Creating new system for 6 plex

Discussion in 'Pumps and Tanks Well Forum & Blog. Water is life.' started by Mark Holoubek, Jul 21, 2021 at 7:48 PM.

  1. Mark Holoubek

    Mark Holoubek New Member

    Joined:
    Tuesday
    Location:
    Cambridge Wi
    Hello all, I am in the process of tearing down 3 cottages and building a new 6 plex. The current system is a standard submersible well pump in a 44' casing that produces 10 gpm according to the well drilling company who did it off a hose bib not through the pressure tank (I will be verifying using the correct procedure). It is using the simple 20-gallon pressure tank and pressure switch methodology, which at times is overworking the pump, but since I am building a new system it is good for now. All of this is in southern WI at lattitude 43.07 and ground water temps at 50-51 degrees.

    The new system plan to supply the 6 plex is to run the well pump to an 800-gallon reservoir cistern for max demand capacity and to work the well pump less often (max demand is 43.5 gpm, which will never happen but is planned for). Then through a solar water heater to raise well/ground water temp water for less required heating of dhw. Next, it would run through a constant pressure set up and then through filtration and softening system and finally to the city water meters (we are on city sewer but not water, city measures water useage to charge for sewer).

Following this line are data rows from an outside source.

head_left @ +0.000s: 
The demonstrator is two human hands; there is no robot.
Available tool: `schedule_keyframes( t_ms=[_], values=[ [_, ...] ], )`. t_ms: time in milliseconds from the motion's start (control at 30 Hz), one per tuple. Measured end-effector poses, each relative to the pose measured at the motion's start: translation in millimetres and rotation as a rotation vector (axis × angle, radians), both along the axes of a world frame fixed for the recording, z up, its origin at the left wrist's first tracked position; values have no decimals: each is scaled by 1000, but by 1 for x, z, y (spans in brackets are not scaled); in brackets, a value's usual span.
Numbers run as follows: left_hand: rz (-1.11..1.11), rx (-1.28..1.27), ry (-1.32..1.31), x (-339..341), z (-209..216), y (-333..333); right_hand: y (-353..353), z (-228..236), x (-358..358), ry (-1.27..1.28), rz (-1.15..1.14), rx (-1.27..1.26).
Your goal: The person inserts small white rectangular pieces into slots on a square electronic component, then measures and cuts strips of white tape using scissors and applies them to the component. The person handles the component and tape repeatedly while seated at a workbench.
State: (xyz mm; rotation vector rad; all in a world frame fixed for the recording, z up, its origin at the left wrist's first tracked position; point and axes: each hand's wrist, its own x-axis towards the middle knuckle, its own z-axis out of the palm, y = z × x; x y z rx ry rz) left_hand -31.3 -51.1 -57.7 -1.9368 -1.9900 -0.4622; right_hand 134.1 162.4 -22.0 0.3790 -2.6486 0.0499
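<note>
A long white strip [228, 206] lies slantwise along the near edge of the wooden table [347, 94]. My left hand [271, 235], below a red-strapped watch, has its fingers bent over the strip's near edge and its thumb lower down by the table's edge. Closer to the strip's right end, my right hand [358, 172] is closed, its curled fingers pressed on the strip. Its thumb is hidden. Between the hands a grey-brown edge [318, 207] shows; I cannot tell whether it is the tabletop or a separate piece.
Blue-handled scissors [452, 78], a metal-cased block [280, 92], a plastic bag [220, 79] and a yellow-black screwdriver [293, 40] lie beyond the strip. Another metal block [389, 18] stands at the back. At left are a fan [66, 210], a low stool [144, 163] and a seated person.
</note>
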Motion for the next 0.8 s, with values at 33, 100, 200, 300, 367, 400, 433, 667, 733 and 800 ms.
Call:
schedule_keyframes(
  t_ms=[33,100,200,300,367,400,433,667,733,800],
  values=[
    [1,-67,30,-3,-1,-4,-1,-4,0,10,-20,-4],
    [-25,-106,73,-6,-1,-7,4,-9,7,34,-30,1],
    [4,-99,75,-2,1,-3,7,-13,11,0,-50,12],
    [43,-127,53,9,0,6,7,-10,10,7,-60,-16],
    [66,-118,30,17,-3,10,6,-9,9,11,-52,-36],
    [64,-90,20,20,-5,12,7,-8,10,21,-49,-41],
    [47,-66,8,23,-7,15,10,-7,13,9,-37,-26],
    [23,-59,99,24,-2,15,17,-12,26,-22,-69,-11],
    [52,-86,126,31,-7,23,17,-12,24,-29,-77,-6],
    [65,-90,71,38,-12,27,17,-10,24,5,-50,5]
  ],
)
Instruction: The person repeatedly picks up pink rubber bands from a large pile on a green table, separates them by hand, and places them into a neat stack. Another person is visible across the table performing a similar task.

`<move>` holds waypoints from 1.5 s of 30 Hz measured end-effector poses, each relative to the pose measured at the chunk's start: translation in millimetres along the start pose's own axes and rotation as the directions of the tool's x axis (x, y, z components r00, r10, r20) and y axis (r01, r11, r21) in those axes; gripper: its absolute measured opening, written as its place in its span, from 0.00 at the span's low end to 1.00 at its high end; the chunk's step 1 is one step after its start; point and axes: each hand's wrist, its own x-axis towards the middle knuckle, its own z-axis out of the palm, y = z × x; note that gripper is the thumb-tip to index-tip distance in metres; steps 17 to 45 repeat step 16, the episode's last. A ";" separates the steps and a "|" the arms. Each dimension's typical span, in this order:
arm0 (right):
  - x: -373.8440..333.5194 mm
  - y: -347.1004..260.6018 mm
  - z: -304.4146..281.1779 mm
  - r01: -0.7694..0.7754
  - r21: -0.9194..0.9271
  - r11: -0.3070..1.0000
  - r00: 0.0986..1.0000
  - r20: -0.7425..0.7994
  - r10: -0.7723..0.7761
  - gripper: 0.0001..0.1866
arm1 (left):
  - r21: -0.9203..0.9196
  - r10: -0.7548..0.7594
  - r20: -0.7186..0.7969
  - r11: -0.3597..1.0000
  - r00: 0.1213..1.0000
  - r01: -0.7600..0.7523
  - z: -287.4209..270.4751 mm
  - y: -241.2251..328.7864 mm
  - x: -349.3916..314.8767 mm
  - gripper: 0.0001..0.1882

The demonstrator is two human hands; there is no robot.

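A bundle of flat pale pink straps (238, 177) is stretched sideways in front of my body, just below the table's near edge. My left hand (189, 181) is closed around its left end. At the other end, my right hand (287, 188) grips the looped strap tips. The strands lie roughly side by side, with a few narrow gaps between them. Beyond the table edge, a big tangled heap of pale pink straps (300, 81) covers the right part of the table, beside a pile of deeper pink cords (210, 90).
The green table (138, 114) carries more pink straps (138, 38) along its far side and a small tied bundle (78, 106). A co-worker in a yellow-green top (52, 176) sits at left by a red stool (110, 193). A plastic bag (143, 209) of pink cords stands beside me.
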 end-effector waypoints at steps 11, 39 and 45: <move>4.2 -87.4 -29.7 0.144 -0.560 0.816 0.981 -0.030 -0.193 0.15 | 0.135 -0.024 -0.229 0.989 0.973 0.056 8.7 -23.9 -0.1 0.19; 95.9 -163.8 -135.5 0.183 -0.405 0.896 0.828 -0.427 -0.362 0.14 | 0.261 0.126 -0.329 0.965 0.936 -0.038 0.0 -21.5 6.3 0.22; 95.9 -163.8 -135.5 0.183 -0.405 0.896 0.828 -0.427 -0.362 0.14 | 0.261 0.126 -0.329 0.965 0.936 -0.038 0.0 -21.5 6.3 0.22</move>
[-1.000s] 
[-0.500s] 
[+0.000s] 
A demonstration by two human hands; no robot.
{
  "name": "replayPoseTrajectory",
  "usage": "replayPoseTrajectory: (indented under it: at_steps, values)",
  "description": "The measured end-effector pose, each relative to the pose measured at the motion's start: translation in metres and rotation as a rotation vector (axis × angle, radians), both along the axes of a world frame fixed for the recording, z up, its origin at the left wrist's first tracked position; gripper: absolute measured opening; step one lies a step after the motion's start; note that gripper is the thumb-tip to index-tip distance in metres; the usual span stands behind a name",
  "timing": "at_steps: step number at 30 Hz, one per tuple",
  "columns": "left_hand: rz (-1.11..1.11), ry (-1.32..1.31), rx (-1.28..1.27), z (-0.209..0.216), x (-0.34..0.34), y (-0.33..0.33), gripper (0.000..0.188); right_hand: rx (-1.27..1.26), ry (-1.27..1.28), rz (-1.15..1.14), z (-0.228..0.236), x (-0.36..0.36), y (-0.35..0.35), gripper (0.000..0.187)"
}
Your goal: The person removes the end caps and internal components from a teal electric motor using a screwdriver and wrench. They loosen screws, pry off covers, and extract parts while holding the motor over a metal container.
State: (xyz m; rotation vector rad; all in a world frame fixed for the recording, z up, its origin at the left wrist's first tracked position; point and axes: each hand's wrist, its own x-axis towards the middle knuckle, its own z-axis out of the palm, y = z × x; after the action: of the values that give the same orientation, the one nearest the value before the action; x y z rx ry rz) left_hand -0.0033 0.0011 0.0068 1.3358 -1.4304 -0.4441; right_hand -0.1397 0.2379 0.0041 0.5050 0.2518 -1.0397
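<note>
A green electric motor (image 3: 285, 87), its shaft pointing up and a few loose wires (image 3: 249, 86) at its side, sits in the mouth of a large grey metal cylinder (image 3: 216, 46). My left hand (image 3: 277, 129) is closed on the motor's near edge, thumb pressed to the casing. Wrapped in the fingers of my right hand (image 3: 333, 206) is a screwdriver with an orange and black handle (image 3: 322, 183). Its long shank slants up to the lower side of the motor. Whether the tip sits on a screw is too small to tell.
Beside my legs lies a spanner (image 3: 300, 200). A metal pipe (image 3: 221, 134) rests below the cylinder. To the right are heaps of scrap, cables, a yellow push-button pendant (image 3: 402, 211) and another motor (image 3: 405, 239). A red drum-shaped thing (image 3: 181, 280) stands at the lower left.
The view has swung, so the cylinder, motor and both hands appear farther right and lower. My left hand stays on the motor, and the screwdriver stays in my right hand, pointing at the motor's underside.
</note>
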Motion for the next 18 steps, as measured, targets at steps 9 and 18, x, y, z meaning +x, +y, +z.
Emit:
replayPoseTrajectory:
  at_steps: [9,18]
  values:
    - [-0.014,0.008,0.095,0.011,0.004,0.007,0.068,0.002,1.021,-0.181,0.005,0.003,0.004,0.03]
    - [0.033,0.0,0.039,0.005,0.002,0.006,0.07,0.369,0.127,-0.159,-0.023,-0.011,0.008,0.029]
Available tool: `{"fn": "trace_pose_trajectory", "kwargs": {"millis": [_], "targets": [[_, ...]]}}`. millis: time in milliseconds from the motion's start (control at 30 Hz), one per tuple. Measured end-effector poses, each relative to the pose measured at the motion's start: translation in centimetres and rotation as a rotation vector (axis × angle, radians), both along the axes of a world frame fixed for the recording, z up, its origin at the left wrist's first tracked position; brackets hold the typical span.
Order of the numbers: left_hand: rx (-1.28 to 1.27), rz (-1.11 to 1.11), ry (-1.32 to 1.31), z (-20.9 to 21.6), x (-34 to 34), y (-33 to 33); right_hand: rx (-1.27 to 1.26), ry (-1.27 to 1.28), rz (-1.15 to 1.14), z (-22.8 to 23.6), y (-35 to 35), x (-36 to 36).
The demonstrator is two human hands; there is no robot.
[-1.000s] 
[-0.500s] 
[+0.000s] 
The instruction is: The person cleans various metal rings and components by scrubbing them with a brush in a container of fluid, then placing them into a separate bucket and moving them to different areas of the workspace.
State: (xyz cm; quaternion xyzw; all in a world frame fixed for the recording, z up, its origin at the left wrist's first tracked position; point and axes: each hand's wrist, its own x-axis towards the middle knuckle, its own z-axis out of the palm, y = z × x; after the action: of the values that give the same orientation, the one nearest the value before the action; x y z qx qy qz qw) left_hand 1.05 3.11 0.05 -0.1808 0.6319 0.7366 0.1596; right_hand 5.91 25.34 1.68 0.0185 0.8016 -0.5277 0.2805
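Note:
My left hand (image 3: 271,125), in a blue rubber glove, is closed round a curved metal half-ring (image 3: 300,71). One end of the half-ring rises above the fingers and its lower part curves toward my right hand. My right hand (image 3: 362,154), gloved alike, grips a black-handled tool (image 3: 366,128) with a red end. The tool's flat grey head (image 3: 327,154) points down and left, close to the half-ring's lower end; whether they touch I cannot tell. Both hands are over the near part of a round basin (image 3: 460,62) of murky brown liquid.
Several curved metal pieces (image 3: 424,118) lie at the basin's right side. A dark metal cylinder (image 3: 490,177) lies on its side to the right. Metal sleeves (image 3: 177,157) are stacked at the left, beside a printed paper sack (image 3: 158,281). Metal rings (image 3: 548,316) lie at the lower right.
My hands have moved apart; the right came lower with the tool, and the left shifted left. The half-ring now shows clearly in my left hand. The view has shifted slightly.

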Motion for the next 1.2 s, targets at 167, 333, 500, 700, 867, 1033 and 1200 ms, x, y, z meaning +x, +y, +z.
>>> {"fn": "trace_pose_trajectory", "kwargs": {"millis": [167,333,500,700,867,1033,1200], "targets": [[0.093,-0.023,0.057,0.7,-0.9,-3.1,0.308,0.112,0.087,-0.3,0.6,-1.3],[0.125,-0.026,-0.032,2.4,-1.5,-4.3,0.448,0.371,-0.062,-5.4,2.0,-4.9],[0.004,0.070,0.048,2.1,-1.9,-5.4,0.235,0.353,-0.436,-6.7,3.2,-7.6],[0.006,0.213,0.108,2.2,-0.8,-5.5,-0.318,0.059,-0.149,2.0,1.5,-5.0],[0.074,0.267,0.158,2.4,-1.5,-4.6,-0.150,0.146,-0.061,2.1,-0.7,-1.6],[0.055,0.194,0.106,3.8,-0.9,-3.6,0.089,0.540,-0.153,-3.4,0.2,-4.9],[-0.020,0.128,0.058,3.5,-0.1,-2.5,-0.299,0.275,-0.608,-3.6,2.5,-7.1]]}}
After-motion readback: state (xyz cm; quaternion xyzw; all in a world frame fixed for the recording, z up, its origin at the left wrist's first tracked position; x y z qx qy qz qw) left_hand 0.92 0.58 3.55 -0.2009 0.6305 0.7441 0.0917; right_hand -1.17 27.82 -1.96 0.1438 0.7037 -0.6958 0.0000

    I have built a lot of buildings and done a lot of research on design but this is my first go on a system like this and would love to get the pros opinions. Therefore I want to break down the system critique in stages of the plan. Stage 1 - Well pump to reservior, Stage 2 Reservior to solar preheat to constant pressure (if jet pump), Stage 3 constant pressure to filtration/softener to meters, Stage 4 Meters to DHW boiler to units.

    Stage 1 Well to reservior. I plan on using the current well pump. I believe that utilizing the correct methodology to measure the well compacity I will end up with more than 10 gpm. I will find out this weekend. The well is shallow (44') so there is limited casing reserve capacity, but will be measuring water height in the casing this weekend also just so I know exactly what I am dealing with. My submersible is only 1/2hp and my pipe is currently 60 year old 1" black poly. Based on my research the 1/2hp is suppose to max out at 14.5 gpm at 40 feet otherwise you run into maximum drawdown issues, unless the well is significantly more than 10 pgm. At 60 psi that 1" maxes out at 47 gpm, which I highly doubt that well will produce. I plan on upgrading the pipe to 1 1/2" pex off the pump to maximize through put of the pump if I miraculously have a more than 47 gpm well. Whatever measured capacity i have I will be upgrading the pipe to the reservior to pex and I most likely will be placing a check valve just above the submersible well pump, which it does not have currently. I of course need to define the well's water limit capacity and place a protection circuit on the pump so it never runs hot and out of the well's reserve water level.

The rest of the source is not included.